- [Problem description] From the entries below, return exactly the lines beginning at the one that contains "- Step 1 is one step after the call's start" and ending at the one that contains "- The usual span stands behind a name", both of them included, and only those lines.
Start of Task input
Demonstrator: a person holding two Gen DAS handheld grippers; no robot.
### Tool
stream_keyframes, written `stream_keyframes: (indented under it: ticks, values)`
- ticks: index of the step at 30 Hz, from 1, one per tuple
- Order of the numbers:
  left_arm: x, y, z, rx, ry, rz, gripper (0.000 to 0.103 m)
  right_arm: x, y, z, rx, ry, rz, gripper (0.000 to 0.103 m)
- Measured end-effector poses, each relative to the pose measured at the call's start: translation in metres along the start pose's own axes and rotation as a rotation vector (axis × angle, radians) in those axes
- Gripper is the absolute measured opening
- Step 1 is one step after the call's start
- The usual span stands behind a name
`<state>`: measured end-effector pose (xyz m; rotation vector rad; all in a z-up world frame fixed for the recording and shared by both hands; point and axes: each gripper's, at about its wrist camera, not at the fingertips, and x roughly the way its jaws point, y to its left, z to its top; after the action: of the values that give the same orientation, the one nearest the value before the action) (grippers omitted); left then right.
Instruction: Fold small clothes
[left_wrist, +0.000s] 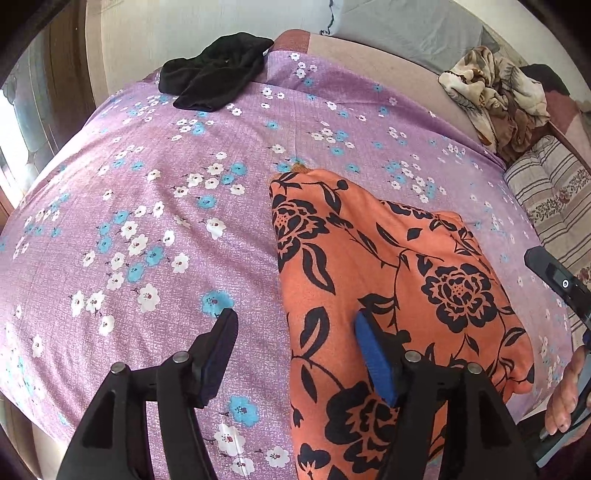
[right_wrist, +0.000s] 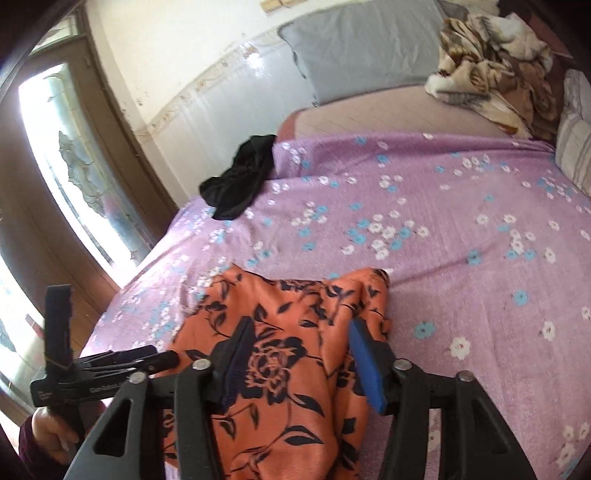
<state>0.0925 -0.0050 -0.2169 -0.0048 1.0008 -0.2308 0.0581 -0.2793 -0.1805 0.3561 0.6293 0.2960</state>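
Observation:
An orange garment with black flowers (left_wrist: 388, 277) lies on the purple flowered bedsheet (left_wrist: 147, 184), folded into a rough rectangle. My left gripper (left_wrist: 295, 332) stands open astride the garment's left edge, one finger over the sheet and the blue-padded one over the cloth. In the right wrist view, my right gripper (right_wrist: 301, 332) hangs over the same garment (right_wrist: 288, 387). Its jaws are apart, and the cloth between them lies loose with no pad pressing on it. A crumpled black garment (left_wrist: 218, 74) sits at the far left of the bed (right_wrist: 240, 177).
A brown and cream blanket heap (right_wrist: 487, 77) and a grey pillow (right_wrist: 362, 51) lie at the bed's head. A striped pillow (left_wrist: 546, 195) sits at the right. A glazed door (right_wrist: 74, 166) stands left of the bed. A hand (left_wrist: 565, 398) holds the right tool.

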Motion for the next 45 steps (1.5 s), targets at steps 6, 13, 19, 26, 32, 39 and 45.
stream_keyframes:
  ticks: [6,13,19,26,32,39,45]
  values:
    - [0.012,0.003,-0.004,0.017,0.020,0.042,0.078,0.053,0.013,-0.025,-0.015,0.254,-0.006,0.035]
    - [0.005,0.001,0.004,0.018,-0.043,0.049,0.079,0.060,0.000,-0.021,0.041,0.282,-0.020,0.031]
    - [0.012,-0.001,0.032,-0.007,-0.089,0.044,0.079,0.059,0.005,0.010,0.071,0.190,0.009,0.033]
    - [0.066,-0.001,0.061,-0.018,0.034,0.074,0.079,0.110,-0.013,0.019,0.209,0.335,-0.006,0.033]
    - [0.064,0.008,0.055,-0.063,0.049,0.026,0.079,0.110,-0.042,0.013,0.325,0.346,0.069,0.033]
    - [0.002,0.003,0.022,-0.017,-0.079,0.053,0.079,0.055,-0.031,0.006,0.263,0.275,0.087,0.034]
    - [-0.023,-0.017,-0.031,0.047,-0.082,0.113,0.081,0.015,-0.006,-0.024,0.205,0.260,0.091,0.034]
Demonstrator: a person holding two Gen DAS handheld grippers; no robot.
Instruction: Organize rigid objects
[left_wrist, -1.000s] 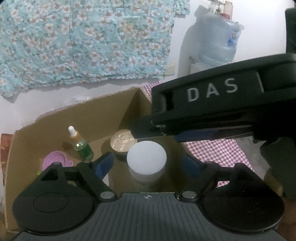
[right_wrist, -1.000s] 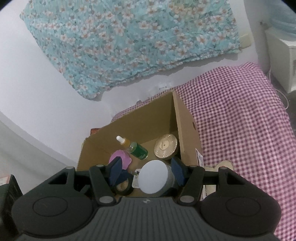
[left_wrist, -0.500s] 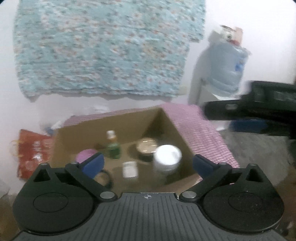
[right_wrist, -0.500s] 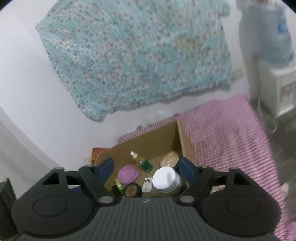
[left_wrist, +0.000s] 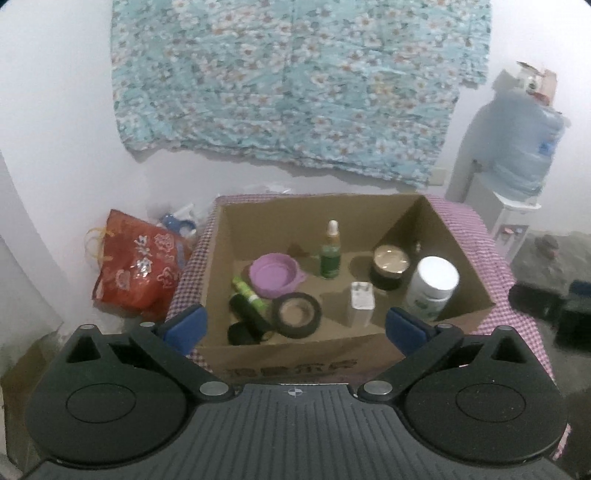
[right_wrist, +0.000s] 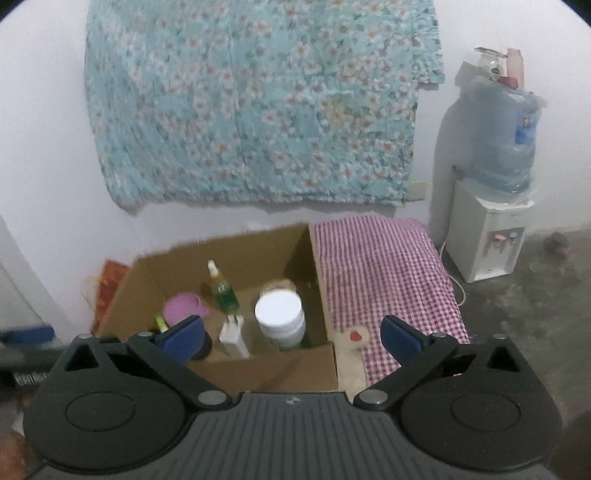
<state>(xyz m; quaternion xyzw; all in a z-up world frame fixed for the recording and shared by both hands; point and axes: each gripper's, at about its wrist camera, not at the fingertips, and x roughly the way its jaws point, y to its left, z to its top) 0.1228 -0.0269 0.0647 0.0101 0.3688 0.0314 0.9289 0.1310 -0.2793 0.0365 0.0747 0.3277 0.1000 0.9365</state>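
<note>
An open cardboard box (left_wrist: 303, 356) (right_wrist: 280, 373) sits on a checked cloth. Inside stand a white-lidded jar (left_wrist: 434, 286) (right_wrist: 280, 317), a dark jar with a gold lid (left_wrist: 389, 266), a green dropper bottle (left_wrist: 330, 253) (right_wrist: 223, 290), a purple bowl (left_wrist: 275, 275) (right_wrist: 181, 308), a white charger plug (left_wrist: 361, 302) (right_wrist: 232, 332), a black tape roll (left_wrist: 297, 314) and a green-and-black tube (left_wrist: 249, 306). My left gripper (left_wrist: 295, 326) is open, back from the box, with nothing between its fingers. My right gripper (right_wrist: 290, 334) is still opening, wide and empty, above the box's near wall.
A red bag (left_wrist: 140, 266) lies left of the box by the wall. A water dispenser (right_wrist: 487, 236) with a blue bottle stands at the right. Checked cloth (right_wrist: 384, 273) spreads right of the box, with a small pale item (right_wrist: 352, 336) on it. The other gripper (left_wrist: 550, 302) shows at the right edge.
Both grippers have opened wide and drawn back and up from the box. The white-lidded jar, earlier between their fingers, now stands alone in the box's right corner.
</note>
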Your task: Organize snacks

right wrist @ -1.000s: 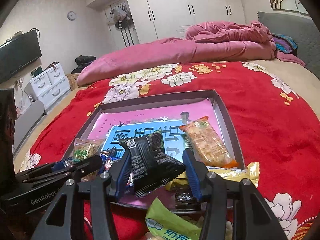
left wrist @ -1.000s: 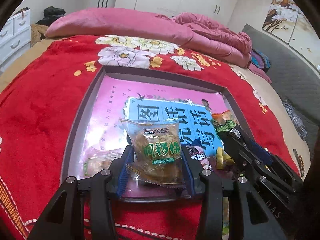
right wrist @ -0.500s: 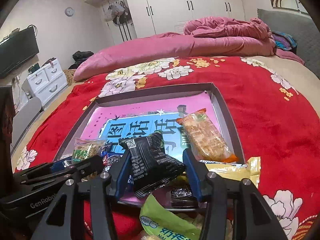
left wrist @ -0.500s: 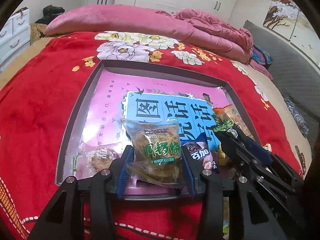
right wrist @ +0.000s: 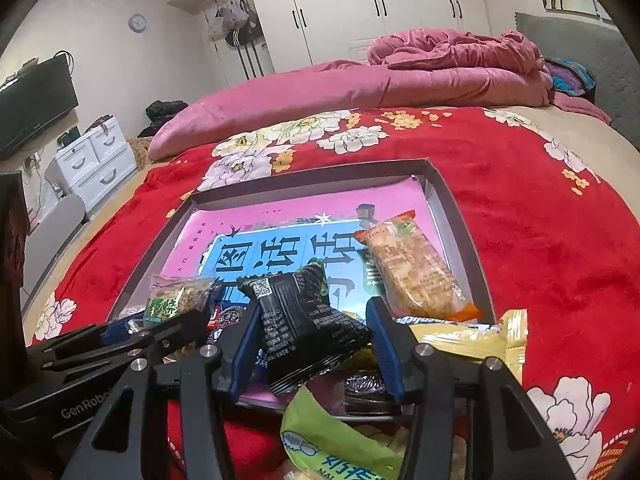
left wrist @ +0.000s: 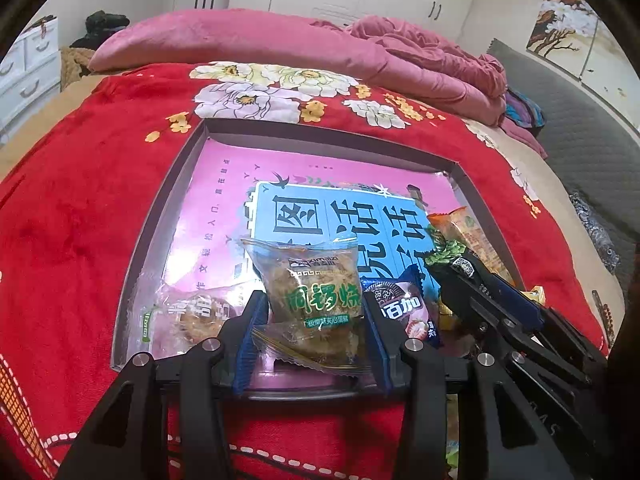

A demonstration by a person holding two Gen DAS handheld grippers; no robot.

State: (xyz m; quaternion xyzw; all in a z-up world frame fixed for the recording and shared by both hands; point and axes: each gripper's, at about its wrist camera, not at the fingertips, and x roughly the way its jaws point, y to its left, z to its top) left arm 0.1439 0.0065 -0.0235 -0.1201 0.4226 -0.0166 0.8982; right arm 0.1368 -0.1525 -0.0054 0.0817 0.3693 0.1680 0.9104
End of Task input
- [Result of this exercise]
- Step 1 is one step after the call's start
- The usual span stands behind a name

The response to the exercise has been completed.